→ Exercise requirements:
Copy each line of the listing below exactly and drop the images.

━━━━━━━━━━━━━━━━━━━━━━━━━━━━━━

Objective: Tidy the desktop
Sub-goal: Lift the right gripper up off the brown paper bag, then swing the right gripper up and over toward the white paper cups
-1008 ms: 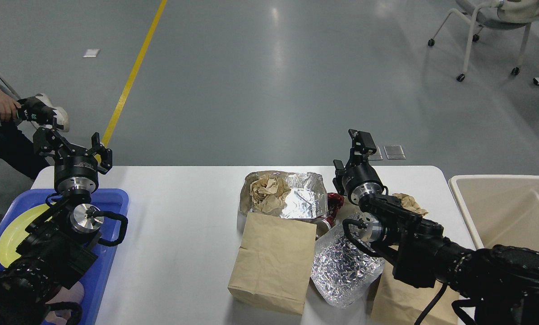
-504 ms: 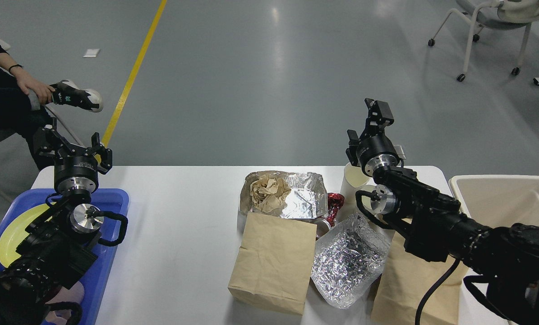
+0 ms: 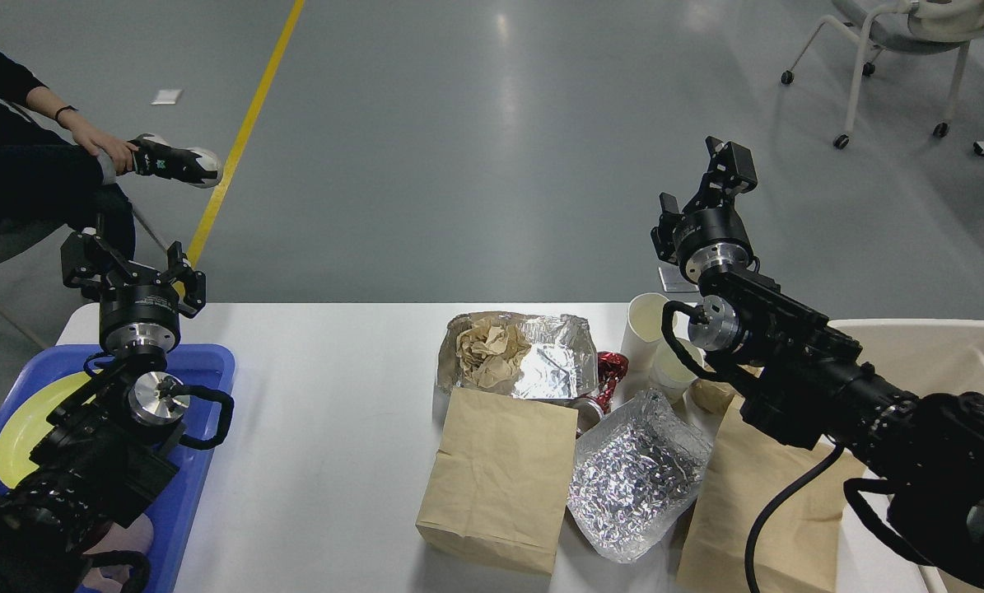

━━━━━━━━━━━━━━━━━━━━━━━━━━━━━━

→ The completed task:
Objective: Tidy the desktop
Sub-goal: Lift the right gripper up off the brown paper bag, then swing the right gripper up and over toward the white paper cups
-1008 ms: 
-504 ms: 
+0 ms: 

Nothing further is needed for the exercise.